Task to complete
An exact copy of the listing is required.

BEGIN Information provided

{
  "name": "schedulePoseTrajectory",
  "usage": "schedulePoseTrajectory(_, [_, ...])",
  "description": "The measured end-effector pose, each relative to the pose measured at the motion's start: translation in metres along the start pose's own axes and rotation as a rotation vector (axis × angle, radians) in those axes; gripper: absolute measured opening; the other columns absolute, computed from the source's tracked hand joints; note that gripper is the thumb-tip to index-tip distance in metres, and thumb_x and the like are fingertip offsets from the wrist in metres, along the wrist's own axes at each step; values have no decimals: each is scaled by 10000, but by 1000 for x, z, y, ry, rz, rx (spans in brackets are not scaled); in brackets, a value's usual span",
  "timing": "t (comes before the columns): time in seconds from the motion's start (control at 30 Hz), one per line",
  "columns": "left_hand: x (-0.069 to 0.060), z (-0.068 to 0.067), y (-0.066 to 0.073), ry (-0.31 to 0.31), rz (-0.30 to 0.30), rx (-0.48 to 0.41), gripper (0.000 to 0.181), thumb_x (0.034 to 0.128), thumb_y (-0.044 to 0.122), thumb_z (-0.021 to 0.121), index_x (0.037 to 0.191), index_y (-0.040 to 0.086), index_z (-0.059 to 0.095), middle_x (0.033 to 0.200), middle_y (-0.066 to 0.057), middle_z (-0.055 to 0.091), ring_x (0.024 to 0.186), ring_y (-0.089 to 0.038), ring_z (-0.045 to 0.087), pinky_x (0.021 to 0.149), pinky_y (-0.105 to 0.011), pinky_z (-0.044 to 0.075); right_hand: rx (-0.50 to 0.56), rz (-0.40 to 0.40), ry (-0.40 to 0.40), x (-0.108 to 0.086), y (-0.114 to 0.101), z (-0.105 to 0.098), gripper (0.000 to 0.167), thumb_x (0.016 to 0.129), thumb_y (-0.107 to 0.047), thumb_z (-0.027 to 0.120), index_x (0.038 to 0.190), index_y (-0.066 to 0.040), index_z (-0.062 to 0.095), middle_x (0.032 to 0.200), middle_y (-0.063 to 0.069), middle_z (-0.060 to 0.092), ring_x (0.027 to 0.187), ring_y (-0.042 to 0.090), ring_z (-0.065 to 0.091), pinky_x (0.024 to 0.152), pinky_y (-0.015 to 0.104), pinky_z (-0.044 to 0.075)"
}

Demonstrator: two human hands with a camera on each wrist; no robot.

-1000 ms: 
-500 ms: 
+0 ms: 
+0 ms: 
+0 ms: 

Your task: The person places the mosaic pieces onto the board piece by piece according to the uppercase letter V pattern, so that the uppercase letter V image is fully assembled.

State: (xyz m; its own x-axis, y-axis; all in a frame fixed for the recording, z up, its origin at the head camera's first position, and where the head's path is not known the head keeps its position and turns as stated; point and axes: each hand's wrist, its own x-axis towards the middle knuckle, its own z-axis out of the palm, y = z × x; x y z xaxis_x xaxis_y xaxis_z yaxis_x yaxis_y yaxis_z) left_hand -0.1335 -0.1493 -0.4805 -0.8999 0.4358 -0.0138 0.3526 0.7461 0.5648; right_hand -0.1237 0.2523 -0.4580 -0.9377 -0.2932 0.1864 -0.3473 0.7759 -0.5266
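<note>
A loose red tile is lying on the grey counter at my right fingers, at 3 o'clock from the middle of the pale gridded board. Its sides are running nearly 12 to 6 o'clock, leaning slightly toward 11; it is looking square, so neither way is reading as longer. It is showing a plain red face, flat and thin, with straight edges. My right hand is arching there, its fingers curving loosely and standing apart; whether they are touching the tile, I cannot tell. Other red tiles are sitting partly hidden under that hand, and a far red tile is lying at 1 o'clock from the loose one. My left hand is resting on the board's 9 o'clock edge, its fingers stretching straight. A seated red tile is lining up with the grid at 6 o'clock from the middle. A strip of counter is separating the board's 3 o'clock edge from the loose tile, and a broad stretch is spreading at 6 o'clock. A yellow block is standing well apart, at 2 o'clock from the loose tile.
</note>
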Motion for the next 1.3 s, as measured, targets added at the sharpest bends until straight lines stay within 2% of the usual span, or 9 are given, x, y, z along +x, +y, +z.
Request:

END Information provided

Worked solution
{
  "name": "schedulePoseTrajectory",
  "usage": "schedulePoseTrajectory(_, [_, ...])",
  "description": "The measured end-effector pose, each relative to the pose measured at the motion's start: translation in metres along the start pose's own axes and rotation as a rotation vector (axis × angle, radians) in those axes; gripper: absolute measured opening; the other columns absolute, computed from the source's tracked hand joints; note that gripper is the thumb-tip to index-tip distance in metres, and thumb_x and the like are fingertip offsets from the wrist in metres, along the wrist's own axes at each step; values have no decimals: each is scaled by 10000, but by 1000 for x, z, y, ry, rz, rx (spans in brackets are not scaled); in brackets, a value's usual span",
  "timing": "t (comes before the columns): time in seconds from the motion's start (control at 30 Hz), one per line",
  "columns": "left_hand: x (-0.069 to 0.060), z (-0.068 to 0.067), y (-0.066 to 0.073), ry (-0.31 to 0.31), rz (-0.30 to 0.30), rx (-0.48 to 0.41), gripper (0.000 to 0.181), thumb_x (0.034 to 0.128), thumb_y (-0.044 to 0.122), thumb_z (-0.021 to 0.121), index_x (0.037 to 0.191), index_y (-0.040 to 0.086), index_z (-0.059 to 0.095), middle_x (0.033 to 0.200), middle_y (-0.066 to 0.057), middle_z (-0.055 to 0.091), ring_x (0.024 to 0.186), ring_y (-0.089 to 0.038), ring_z (-0.045 to 0.087), pinky_x (0.021 to 0.149), pinky_y (-0.105 to 0.011), pinky_z (-0.044 to 0.075); right_hand: rx (-0.50 to 0.56), rz (-0.40 to 0.40), ry (-0.40 to 0.40), x (-0.108 to 0.086), y (-0.114 to 0.101), z (-0.105 to 0.098), gripper (0.000 to 0.167), thumb_x (0.016 to 0.129), thumb_y (-0.107 to 0.047), thumb_z (-0.027 to 0.120), index_x (0.038 to 0.190), index_y (-0.066 to 0.040), index_z (-0.062 to 0.095), middle_x (0.032 to 0.200), middle_y (-0.063 to 0.069), middle_z (-0.060 to 0.092), ring_x (0.027 to 0.187), ring_y (-0.042 to 0.090), ring_z (-0.065 to 0.091), pinky_x (0.024 to 0.152), pinky_y (-0.015 to 0.104), pinky_z (-0.044 to 0.075)"
}

Demonstrator: two human hands with a camera on each wrist; no robot.

-1000 ms: 
-500 ms: 
+0 ms: 
+0 ms: 
+0 ms: 

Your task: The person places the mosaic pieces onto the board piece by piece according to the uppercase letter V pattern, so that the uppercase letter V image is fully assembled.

State: (xyz m; its own x-axis, y-axis; all in a frame fixed for the recording, z up, its origin at the head camera's first position, and where the head's path is not known the head keeps its position and turns as stated; point and axes: each hand's wrist, its own x-axis towards the middle knuckle, its own z-axis out of the palm, y = z × x; x y z xaxis_x xaxis_y xaxis_z yaxis_x yaxis_y yaxis_z) left_hand -0.1335 -0.1493 -0.4805 -0.8999 0.4358 -0.0138 0.3526 0.7461 0.5648; right_hand -0.1237 0.2523 -0.4580 -0.9377 -0.2932 0.1864 -0.3473 0.7759 -0.5266
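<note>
A loose red tile is lying on the grey counter at my right fingers, at 3 o'clock from the middle of the pale gridded board. Its sides are running nearly 12 to 6 o'clock, leaning slightly toward 11; it is looking square, so neither way is reading as longer. It is showing a plain red face, flat and thin, with straight edges. My right hand is arching there, its fingers curving loosely and standing apart; whether they are touching the tile, I cannot tell. Other red tiles are sitting partly hidden under that hand, and a far red tile is lying at 1 o'clock from the loose one. My left hand is resting on the board's 9 o'clock edge, its fingers stretching straight. A seated red tile is lining up with the grid at 6 o'clock from the middle. A strip of counter is separating the board's 3 o'clock edge from the loose tile, and a broad stretch is spreading at 6 o'clock. A yellow block is standing well apart, at 2 o'clock from the loose tile.
</note>
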Motion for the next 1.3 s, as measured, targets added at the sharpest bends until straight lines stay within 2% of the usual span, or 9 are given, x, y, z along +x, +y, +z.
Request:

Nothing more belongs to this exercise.